Quienes trabajamos en tecnología hemos transitado este cambio desde dentro. Evolucionamos desde un modelo centrado en capacidades especializadas hacia una propuesta modular y automatizada, diseñada para acelerar resultados y reducir fricciones. La tecnología dejó de ser infraestructura y pasó a convertirse en arquitectura estratégica: un sistema que permite responder con agilidad, operar con resiliencia e innovar de manera continua. La modularidad, por ejemplo, permite integrar nuevas capacidades sin interrumpir la operación; modernizar por etapas; proteger inversiones previas; y, sobre todo, ganar velocidad en un entorno donde la rapidez es un activo competitivo decisivo.

La automatización y la IA están transformando la productividad de manera radical. Procesos que antes tomaban semanas hoy pueden resolverse en minutos: refactorización de código, documentación, pruebas automatizadas, análisis de flujos. Esto libera al talento para enfocarse en iniciativas de mayor impacto y acelera la capacidad de las organizaciones para innovar sin incrementar sus costos operativos.

En paralelo, comienzan a consolidarse nuevas herramientas capaces de escanear plataformas completas, identificar deuda técnica y detectar debilidades de seguridad, refactorizando el código para mejorar su mantenimiento y resiliencia. Este tipo de soluciones permite reducir costos entre un 30% y un 50%, y disminuir los tiempos de corrección hasta en un 60%, generando entornos más limpios, modernos y preparados para escalar. Con ello, la innovación deja de depender únicamente del esfuerzo humano y se convierte en un proceso sistemático, sostenible y medible.

La inteligencia artificial, por su parte, se consolida como el componente diferenciador que convierte datos, operaciones y decisiones en ventajas sostenibles. Pero para que ese potencial se traduzca en resultados, debe operar con gobernanza, alineación estratégica y métricas claras, no como esfuerzos aislados o experimentos sin dirección.

Desde nuestra experiencia, los desafíos que definirán la próxima década digital son evidentes: decisiones basadas en datos integrados y en tiempo real; productos digitales resilientes y seguros; modernización del core sin riesgo operacional; reducción de la deuda técnica que frena la innovación; construcción de ecosistemas de ciberresiliencia; automatización y observabilidad proactiva en TI; infraestructuras flexibles preparadas para la nube; redes inteligentes que habiliten nuevos modelos de negocio; y despliegue de IA con retorno medible.
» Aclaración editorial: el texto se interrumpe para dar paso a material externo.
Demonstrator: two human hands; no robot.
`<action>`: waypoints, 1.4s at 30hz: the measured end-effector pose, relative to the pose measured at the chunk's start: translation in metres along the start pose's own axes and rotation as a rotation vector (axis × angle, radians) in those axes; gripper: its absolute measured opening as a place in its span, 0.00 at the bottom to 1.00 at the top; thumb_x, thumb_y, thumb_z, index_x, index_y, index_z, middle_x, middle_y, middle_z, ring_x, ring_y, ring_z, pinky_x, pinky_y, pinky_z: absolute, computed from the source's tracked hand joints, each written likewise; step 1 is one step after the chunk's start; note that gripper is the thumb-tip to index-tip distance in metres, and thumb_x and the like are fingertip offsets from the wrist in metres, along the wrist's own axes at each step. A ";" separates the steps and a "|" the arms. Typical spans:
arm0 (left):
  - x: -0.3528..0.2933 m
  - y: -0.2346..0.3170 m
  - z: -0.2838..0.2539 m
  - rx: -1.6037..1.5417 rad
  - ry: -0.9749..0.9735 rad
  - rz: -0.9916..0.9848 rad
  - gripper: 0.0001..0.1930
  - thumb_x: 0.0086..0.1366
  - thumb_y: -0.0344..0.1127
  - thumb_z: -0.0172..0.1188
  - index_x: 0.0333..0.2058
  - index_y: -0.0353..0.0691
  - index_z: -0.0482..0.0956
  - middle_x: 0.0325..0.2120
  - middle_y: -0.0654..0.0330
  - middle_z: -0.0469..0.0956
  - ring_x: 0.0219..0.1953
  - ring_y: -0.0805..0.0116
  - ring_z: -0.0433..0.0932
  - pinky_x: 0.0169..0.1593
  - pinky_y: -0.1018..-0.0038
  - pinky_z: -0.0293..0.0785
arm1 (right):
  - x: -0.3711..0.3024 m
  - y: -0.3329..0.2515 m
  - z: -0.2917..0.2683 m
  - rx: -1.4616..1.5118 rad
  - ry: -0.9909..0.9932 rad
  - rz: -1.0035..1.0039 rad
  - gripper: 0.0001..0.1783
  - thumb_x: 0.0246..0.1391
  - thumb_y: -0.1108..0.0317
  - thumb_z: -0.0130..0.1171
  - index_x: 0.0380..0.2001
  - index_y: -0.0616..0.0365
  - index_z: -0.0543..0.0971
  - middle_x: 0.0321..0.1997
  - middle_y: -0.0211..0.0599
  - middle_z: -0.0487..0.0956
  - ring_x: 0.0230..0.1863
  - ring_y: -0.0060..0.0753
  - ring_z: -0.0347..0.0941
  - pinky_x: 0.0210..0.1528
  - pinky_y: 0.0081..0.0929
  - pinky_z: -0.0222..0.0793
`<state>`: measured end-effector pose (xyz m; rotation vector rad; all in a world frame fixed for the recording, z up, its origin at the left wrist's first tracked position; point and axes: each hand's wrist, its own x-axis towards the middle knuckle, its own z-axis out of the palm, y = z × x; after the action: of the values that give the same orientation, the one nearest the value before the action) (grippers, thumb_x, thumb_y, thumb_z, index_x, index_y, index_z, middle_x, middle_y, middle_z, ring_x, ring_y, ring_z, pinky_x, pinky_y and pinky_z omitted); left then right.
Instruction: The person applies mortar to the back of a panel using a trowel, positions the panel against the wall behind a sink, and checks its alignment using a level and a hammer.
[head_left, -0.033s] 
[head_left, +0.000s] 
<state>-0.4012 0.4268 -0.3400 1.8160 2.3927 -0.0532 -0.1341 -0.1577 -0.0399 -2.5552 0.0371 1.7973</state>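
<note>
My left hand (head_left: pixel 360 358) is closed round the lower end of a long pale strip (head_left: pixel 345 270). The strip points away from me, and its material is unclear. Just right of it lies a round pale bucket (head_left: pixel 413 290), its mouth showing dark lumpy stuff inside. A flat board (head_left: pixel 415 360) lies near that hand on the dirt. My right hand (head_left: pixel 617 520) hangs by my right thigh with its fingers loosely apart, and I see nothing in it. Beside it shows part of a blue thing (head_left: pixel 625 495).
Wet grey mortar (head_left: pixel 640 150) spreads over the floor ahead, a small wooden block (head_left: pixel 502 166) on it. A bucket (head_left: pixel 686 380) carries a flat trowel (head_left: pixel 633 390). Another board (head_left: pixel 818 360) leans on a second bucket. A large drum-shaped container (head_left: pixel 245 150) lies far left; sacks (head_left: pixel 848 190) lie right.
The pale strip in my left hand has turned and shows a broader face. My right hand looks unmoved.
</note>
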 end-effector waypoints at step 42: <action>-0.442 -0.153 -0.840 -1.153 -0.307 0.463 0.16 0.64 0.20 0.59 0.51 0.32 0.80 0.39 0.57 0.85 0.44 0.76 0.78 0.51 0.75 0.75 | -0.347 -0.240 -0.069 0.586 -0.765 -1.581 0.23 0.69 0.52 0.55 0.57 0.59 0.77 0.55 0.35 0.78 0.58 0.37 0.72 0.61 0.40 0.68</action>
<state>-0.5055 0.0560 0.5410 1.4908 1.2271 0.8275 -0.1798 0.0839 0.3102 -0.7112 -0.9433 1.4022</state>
Ninguno de estos puntos se resuelve con tecnología aislada; todos requieren visión, liderazgo y una ejecución integral.

La transformación digital dejó de ser un destino y pasó a ser un proceso continuo. Las empresas que prosperarán serán aquellas que entiendan que la competitividad se construye desde la capacidad de adaptarse, automatizar, escalar e integrar inteligencia en cada decisión. En un entorno económico cada vez más desafiante, la velocidad, la disciplina y la consistencia serán, sin duda, la ventaja competitiva más determinante.